**Work order**
What is needed is an exact repetition of the lines below, from the first one through the one holding "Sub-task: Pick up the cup", with no pictures and nothing else.

***

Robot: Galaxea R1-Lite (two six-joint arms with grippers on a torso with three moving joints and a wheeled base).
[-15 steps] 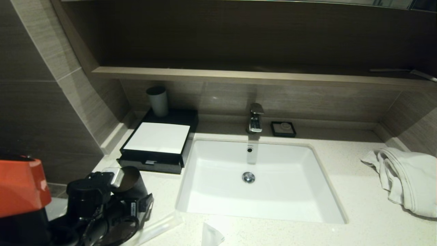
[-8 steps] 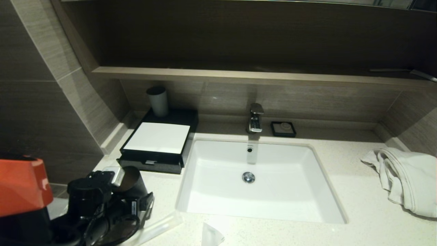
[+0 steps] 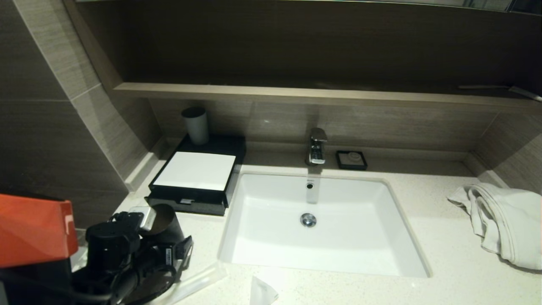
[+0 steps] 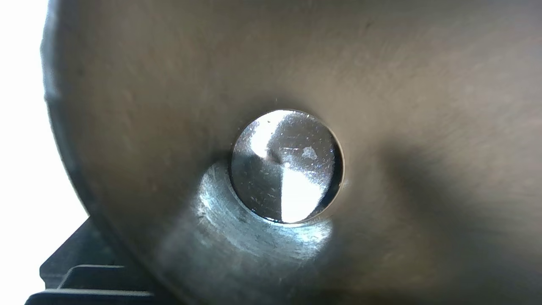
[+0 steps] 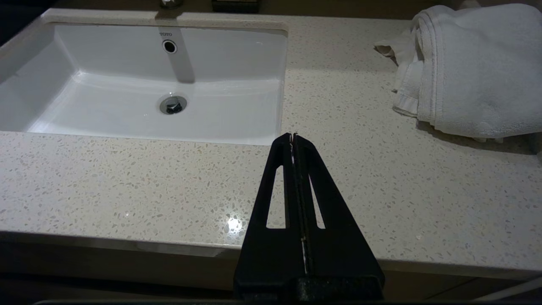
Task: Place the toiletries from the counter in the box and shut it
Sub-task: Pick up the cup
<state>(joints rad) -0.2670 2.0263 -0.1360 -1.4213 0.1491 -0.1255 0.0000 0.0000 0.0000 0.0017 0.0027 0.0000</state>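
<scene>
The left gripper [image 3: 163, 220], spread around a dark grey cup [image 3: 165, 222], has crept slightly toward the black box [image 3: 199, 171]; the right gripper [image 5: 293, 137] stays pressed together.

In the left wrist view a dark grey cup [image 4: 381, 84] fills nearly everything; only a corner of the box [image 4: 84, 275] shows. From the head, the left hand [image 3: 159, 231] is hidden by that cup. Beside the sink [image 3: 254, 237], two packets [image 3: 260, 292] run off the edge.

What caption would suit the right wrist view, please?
Parked right gripper, jaws shut, above the counter between sink and towel.
</scene>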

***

**Answer to this task**
Robot: Galaxea R1-Lite (two six-joint arms with grippers on a torso with three moving joints and a wheeled base).
[-15 steps] 
[-8 steps] 
[+0 steps] 
[+0 steps] 
[+0 steps] 
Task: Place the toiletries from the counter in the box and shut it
Sub-task: Pick up the cup

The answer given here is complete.